В правом нижнем углу рисунка стояла дата: «10 июня».
Значит, рисунок был сделан Лекси незадолго до смерти.
Я была уверена, что не видела этой женщины на траурной церемонии – такое необычное лицо я бы, несомненно, запомнила. Наверное, это была очередная «туристка», которая прослышала про наш «целебный» источник и приехала, чтобы решить какие-то проблемы со здоровьем.
И я стала листать альбом дальше. Сначала мне попадались только цветы – флоксы, настурции, фиалки, розы. Роз было больше всего – они занимали не меньше десятка страниц. Наконец я наткнулась на еще одно изображение той же женщины. На этот раз она голышом сидела в шезлонге возле бассейна. Время явно было позднее: патио утопало в густой тени, вода бассейна на заднем плане была сплошь заштрихована черным. На этом фоне кожа женщины буквально светилась. «Короткий сон после ночного купания», – гласила надпись в углу, сделанная почерком Лекси. Я смотрела на рисунок, на длинные опущенные ресницы, на темные ареолы сосков и треугольное облачко лобка, и во мне понемногу просыпался стыд. Я чувствовала себя как человек, который тайком глядит на что-то запретное, не предназначенное для его глаз. В изображении женщины, несомненно, была глубокая интимность и какая-то смутная тоска, граничащая с желанием. И снова я подумала о том, кто она, эта незнакомка? Любовница Лекси? Показывала ли сестра ей этот рисунок или она сделала его для себя?
Наконец я перевернула страницу и стала смотреть дальше. Я увидела несколько крупных планов: входная дверь дома, несколько окон, ведущая к бассейну калитка. На одном листе дом был изображен целиком: насколько я могла судить, Лекси рисовала его, стоя где-то в начале подъездной дорожки. Позади дома грозно вздымались Божья горка и Чертова гора, густо заросшие лесом, в котором мы нашли ручку, кран и другие обломки. Наши сокровища. Именно там Лекси якобы видела павлина.
Когда мы показали наши находки бабушке, она запретила нам ходить в лес, но мы, конечно, все равно бегали туда тайком.
Я открыла очередную страницу.
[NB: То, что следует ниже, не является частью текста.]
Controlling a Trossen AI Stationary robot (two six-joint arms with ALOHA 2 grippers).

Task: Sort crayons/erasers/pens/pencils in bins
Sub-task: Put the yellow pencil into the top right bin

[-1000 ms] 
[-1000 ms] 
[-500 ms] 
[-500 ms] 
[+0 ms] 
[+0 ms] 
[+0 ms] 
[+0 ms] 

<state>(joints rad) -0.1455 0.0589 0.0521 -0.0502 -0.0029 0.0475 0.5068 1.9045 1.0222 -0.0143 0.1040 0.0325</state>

Рисунок на ней показался мне странным, но я не сразу поняла, в чем дело. Только потом я сообразила, что сквозь изображенное на нем Ласточкино Гнездо просвечивает какое-то значительно большее по размерам здание, едва намеченное тончайшими волосяными линиями. В нем было три этажа, вокруг первого тянулась широкая веранда, фасад был украшен балконами. Это был отель. «Бранденбургский источник» – кажется, так он назывался. На рисунке оба здания – и реальное, и призрачное – как бы сливались, составляя единое целое.
«Чтобы понять настоящее, нужно повнимательнее всмотреться в прошлое», – написала Лекси под своим рисунком. Чуть ниже я увидела еще несколько слов, которые не сумела разобрать, а под ними – обведенное кружком имя: «Элиза Хардинг».
Последние страницы альбома были заняты набросками бассейна: навязчивая идея Лекси, запечатленная на бумаге.